Exercise instructions: Omit all pictures. Print the remaining lines exactly, from the start of the data through the line containing "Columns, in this".

[[ Collected material open ]]

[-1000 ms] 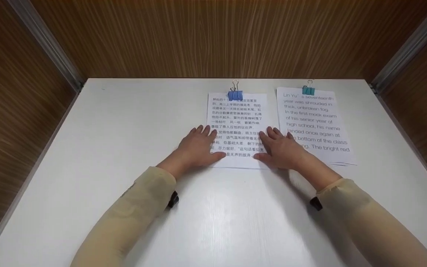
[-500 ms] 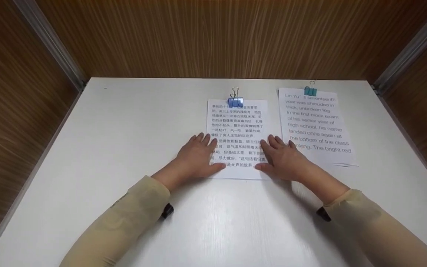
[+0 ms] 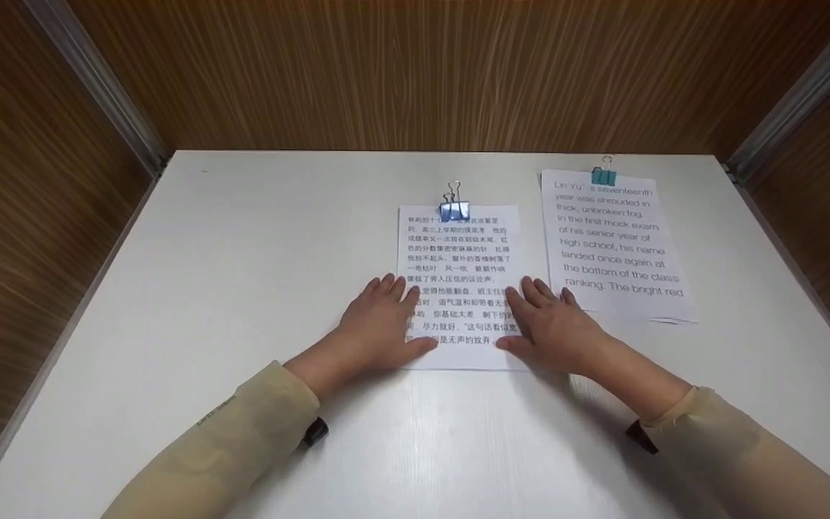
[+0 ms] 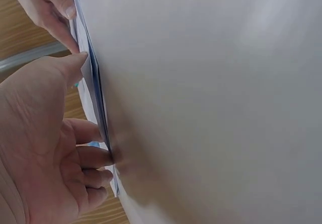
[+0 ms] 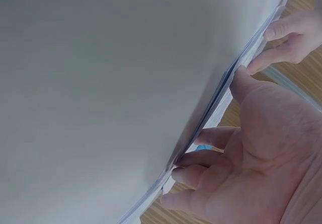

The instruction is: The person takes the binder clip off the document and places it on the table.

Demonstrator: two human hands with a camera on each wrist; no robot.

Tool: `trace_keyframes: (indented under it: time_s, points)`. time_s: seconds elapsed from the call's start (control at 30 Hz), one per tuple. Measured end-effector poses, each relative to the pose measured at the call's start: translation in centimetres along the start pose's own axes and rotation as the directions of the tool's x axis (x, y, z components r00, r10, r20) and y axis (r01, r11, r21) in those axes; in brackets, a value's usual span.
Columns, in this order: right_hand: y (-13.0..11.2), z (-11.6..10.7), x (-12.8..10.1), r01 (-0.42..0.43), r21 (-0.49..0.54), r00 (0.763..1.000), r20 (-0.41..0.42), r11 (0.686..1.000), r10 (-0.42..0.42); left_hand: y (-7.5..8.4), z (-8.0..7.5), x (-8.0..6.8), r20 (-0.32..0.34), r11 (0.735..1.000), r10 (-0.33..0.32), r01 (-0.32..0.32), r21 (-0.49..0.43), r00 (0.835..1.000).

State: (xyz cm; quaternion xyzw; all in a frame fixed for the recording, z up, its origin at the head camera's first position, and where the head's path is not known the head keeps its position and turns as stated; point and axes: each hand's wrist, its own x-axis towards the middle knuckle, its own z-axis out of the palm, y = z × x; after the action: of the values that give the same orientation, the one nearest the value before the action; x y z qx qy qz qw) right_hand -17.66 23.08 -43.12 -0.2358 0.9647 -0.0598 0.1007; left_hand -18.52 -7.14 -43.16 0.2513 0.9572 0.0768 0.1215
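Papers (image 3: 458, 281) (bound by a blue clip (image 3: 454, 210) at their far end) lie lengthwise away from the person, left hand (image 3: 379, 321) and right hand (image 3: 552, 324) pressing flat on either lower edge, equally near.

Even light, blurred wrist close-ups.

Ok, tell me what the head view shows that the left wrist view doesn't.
Only the head view shows the printed Chinese text on the near paper stack, its blue binder clip, the second stack with English text and its teal clip. Only the left wrist view shows the stack's edge side-on. Both show the left hand and right hand resting flat on the stack on the white table.
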Motion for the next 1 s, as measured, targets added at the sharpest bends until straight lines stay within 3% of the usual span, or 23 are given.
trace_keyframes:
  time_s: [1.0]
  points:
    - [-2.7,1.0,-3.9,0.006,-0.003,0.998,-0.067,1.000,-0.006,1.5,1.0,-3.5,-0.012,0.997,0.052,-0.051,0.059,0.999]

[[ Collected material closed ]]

Result below:
[-1000 ms] 
[-500 ms] 
[+0 ms] 
[+0 ms] 
[+0 ms] 

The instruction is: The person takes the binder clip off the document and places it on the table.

Demonstrator: two human hands with a camera on each wrist; no robot.

Tool: `trace_keyframes: (indented under it: time_s, points)`. time_s: seconds elapsed from the call's start (control at 30 Hz), one per tuple. Measured end-effector poses, each relative to the pose measured at the call's start: translation in centimetres along the start pose's own axes and rotation as the directions of the tool's x axis (x, y, z components r00, r10, r20) and y axis (r01, r11, r21) in those axes; in brackets, a value's usual span.
Columns, in this order: right_hand: y (-13.0..11.2), z (-11.6..10.7), x (-12.8..10.1), r01 (-0.42..0.43), r21 (-0.49..0.54), r00 (0.763..1.000), r20 (-0.41..0.42), r11 (0.686..1.000), r10 (-0.42..0.42); left_hand: y (-7.5..8.4), z (-8.0..7.5), x (-8.0..6.8), r20 (-0.32..0.34), r11 (0.735..1.000), r10 (-0.33..0.32), r01 (-0.32..0.32), r21 (-0.49..0.43), r00 (0.835..1.000).

This concludes the response.